Millions of visitors are arriving with opinions, anxieties, and borrowed judgments. They are arriving tired from flights, confused by distances, impressed by scale, irritated by prices, curious despite themselves. They need directions. They wait in lines. They sit next to Americans in stadiums and at bars. They travel between cities that do not resemble one another. They discover, often in passing, that the United States is much harder to reduce once one has actually moved through it.
Some encounters will be bad. That is unavoidable. America is not built for the convenience of European tourists. Its distances are enormous. Its airports can be punishing. Its public transport is uneven. Its politics will not pause for the tournament. The country will still be loud, impatient, and difficult to summarize.

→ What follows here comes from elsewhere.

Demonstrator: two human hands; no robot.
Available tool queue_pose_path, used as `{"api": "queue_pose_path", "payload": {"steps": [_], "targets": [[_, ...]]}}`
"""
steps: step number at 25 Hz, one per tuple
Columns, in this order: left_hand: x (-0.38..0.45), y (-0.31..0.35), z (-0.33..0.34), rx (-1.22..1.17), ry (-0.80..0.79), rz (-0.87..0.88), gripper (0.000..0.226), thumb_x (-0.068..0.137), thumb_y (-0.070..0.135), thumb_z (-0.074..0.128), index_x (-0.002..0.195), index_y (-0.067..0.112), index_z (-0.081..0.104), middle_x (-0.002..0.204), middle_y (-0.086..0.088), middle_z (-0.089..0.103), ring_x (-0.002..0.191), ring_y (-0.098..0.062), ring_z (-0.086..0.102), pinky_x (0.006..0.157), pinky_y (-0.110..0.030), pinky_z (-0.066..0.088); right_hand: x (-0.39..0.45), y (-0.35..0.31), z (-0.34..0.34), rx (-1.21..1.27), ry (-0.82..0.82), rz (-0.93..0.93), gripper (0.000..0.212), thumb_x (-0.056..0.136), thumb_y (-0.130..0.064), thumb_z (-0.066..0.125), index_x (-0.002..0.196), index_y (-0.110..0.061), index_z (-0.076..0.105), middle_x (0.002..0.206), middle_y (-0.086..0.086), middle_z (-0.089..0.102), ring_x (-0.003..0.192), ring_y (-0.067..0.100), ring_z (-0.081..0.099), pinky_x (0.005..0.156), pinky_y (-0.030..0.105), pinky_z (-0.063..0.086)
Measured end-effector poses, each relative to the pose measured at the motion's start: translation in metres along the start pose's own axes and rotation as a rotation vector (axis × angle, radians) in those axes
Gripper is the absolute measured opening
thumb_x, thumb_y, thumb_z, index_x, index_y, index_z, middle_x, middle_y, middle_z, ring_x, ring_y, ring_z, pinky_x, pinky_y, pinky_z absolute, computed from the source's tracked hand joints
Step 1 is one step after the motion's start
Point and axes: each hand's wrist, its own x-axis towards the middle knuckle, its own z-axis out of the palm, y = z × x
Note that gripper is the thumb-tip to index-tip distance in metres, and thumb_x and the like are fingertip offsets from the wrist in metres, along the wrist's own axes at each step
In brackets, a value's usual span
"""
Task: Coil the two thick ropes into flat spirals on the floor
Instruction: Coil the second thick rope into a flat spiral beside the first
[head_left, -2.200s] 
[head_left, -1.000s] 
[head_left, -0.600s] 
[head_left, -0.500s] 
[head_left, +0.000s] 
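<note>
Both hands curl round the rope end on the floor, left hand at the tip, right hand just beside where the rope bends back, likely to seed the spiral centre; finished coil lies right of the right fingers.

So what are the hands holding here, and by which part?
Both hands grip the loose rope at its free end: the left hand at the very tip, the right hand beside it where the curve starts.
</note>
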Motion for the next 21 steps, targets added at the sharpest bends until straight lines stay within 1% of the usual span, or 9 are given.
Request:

A tournament puts people inside the country they have spent years judging from outside. That changes the scale of the judgment.
Europe’s view of the United States has hardened at a dangerous moment. In Berlin, Paris, Brussels, and Vienna, America is discussed with a strange mixture of dependence and irritation. The continent still relies on American power, while many of its officials and commentators increasingly speak of America as a danger to be managed. This attitude has grown stronger since Donald Trump returned to the center of American politics. It will not disappear because a Dutch fan has a good conversation with a waitress in Dallas or a German family is helped by a stranger outside the stadium in Miami.
Yet politics often changes first in smaller places than politicians admit. A country becomes more difficult to despise after one has been treated well there. A caricature loses force when it collides with memory. The American argument in Europe has become stale because so much of it is conducted by people who experience the United States chiefly as a media event. The World Cup can interrupt that routine.
Marco Rubio‘s speech at the Munich Security Conference on Feb. 14 belongs in this background because it named a tension that many Europeans prefer to avoid: the habit of judging America while depending on it. Rubio, speaking in Munich as U.S. Secretary of State, said the United States and Europe “belong together,” but he also made clear that Washington expects Europe to rethink some of its own assumptions. During the World Cup, that argument leaves the conference hall and meets daily life.
Germany’s achievement in 2006 was modest only on the surface. It allowed visitors to add something to the old picture. America should not try to copy that summer. The countries are too different. Germany offered compactness, order, and an unexpected lightness. America offers distance, noise, and surprise. Its best moments will not look organized. They will happen in ordinary contact: at a hotel desk, outside a stadium, in a parking lot, at a roadside restaurant, during a delayed flight, in the small American habit of turning a practical question into a conversation.
The tournament matters most where no one is making a speech. A visitor asks for help, gets more than directions and suddenly the country feels less like a warning. The politics remain. The problems remain. But the visitor has now met the place before returning to the argument.
Germany’s motto in 2006 worked because it was tested in daily life. The world came as guests, and many left feeling that they had indeed been among friends. America has no need for such a neat sentence. Its promise is less orderly, more improvised, and harder to translate.
For a few weeks in 2026, Europeans have the chance to see the United States without a European commentator standing in front of it. That may be America’s real World Cup test.